■ **INSTRUCTIONS FOR THE TASK**
Reproduce the records below in full and without edits, omitting images.

■ **RECORDS PROVIDED**
Segment Open

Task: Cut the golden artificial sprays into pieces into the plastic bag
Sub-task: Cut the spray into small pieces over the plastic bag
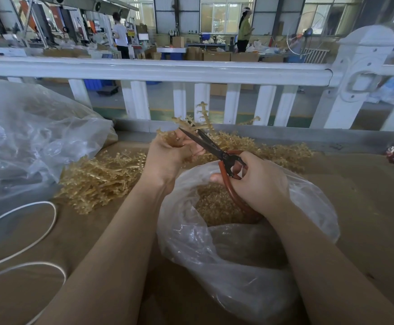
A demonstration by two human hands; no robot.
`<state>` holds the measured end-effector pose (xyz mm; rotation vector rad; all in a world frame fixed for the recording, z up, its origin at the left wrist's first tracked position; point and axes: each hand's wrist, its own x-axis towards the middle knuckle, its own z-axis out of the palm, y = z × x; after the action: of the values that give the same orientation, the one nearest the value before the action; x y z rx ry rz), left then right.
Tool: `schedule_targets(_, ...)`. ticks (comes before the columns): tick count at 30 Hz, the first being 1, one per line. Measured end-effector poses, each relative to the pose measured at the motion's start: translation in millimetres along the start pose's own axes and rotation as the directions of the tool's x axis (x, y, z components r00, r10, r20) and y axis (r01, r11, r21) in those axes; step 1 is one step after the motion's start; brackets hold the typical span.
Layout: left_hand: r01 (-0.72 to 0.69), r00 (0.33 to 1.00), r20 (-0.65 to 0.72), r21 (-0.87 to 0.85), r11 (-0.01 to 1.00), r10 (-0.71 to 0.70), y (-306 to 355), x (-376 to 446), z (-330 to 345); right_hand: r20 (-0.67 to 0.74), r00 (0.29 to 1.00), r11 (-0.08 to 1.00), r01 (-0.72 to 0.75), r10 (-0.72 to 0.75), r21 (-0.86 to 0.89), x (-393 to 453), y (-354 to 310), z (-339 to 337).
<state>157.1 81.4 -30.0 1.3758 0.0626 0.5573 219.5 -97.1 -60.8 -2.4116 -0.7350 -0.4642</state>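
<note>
Golden plastic spray sprig (194,124) is pinched in the left hand (167,158), grip curled tight round its stem, branches fanning out toward 12 o'clock above the fist. Right hand (259,181) has its grip closed through the red loop handles of dark-bladed scissors (211,145); blades are parted and point toward 10 o'clock, tips at the sprig just above the left fingers. Directly under both hands sits the open clear plastic bag (242,254), mouth up, with a layer of small golden cut pieces (217,205) in the bottom. Loose pile of uncut golden sprays (102,177) lies on the brown cardboard-covered surface (367,207), at 9 o'clock from the bag, and runs on behind the hands to 1 o'clock. Large crumpled clear plastic sheet (27,137) at 10 o'clock of the pile, touching it. White cord loops (39,231) at 8 o'clock. White railing (158,69) runs along the far edge.
</note>
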Motion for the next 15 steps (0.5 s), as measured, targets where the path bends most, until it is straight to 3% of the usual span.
schedule_targets(15, 0.024, 1.0, 0.021, -0.017, 1.0, -0.024, 5.3, -4.5, -0.6, -0.041, 0.999, 0.999, 0.033, -0.034, -0.044, -0.4, 1.3, -0.2)
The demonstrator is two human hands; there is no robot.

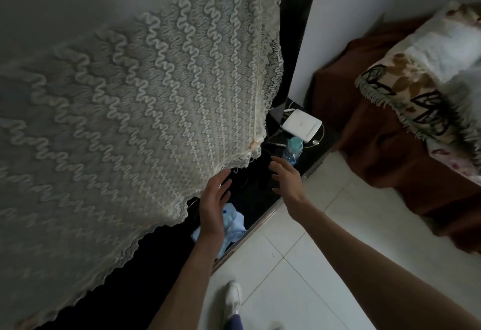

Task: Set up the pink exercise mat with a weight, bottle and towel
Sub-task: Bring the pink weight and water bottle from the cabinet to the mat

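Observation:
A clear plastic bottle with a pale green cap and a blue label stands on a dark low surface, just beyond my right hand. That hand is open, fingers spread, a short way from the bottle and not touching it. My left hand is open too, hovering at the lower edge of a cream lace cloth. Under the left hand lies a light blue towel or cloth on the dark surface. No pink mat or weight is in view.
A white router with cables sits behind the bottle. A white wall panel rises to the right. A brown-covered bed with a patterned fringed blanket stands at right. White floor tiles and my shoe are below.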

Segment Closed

■ **TASK RESPONSE**
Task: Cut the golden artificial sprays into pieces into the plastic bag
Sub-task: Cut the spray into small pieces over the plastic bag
A demonstration by two human hands; no robot.
`<state>` holds the measured end-effector pose (xyz mm; rotation vector rad; all in a world frame fixed for the recording, z up, its origin at the left wrist's first tracked position; point and axes: each hand's wrist, its own x-axis towards the middle knuckle, its own z-axis out of the palm, y = z × x; after the action: of the values that give the same orientation, the one nearest the value before the action; x y z rx ry rz), left then right.
Tool: `schedule_targets(_, ...)`. ticks (comes before the columns): tick count at 30 Hz, the first being 1, one per line. Measured end-effector poses, each relative to the pose measured at the motion's start: translation in millimetres along the start pose's own axes and rotation as the directions of the tool's x axis (x, y, z components r00, r10, r20) and y axis (r01, r11, r21) in those axes; step 1 is one step after the motion's start; brackets hold the typical span.
Layout: left_hand: r01 (-0.72 to 0.69), r00 (0.33 to 1.00), r20 (-0.65 to 0.72), r21 (-0.87 to 0.85), r11 (-0.01 to 1.00), r10 (-0.71 to 0.70), y (-306 to 355), x (-376 to 446), z (-330 to 345); right_hand: r20 (-0.67 to 0.74), r00 (0.29 to 1.00), r11 (-0.08 to 1.00), r01 (-0.72 to 0.75), r10 (-0.72 to 0.75), r21 (-0.86 to 0.89), x (-393 to 453), y (-354 to 310), z (-339 to 337).
<state>157.1 81.4 -30.0 1.3758 0.0626 0.5573 219.5 -97.1 -60.8 -2.4116 -0.7350 -0.4642</state>
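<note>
Golden plastic spray sprig (194,124) is pinched in the left hand (167,158), grip curled tight round its stem, branches fanning out toward 12 o'clock above the fist. Right hand (259,181) has its grip closed through the red loop handles of dark-bladed scissors (211,145); blades are parted and point toward 10 o'clock, tips at the sprig just above the left fingers. Directly under both hands sits the open clear plastic bag (242,254), mouth up, with a layer of small golden cut pieces (217,205) in the bottom. Loose pile of uncut golden sprays (102,177) lies on the brown cardboard-covered surface (367,207), at 9 o'clock from the bag, and runs on behind the hands to 1 o'clock. Large crumpled clear plastic sheet (27,137) at 10 o'clock of the pile, touching it. White cord loops (39,231) at 8 o'clock. White railing (158,69) runs along the far edge.
</note>
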Motion for the next 15 steps (0.5 s), as measured, targets where the path bends most, until it is straight to 3% of the usual span.
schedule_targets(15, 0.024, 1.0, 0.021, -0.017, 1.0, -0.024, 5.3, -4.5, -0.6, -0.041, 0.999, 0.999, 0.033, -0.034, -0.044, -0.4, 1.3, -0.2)
The demonstrator is two human hands; there is no robot.


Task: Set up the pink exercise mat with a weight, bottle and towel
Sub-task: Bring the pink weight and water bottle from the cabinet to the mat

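Observation:
A clear plastic bottle with a pale green cap and a blue label stands on a dark low surface, just beyond my right hand. That hand is open, fingers spread, a short way from the bottle and not touching it. My left hand is open too, hovering at the lower edge of a cream lace cloth. Under the left hand lies a light blue towel or cloth on the dark surface. No pink mat or weight is in view.
A white router with cables sits behind the bottle. A white wall panel rises to the right. A brown-covered bed with a patterned fringed blanket stands at right. White floor tiles and my shoe are below.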

Now the output is complete.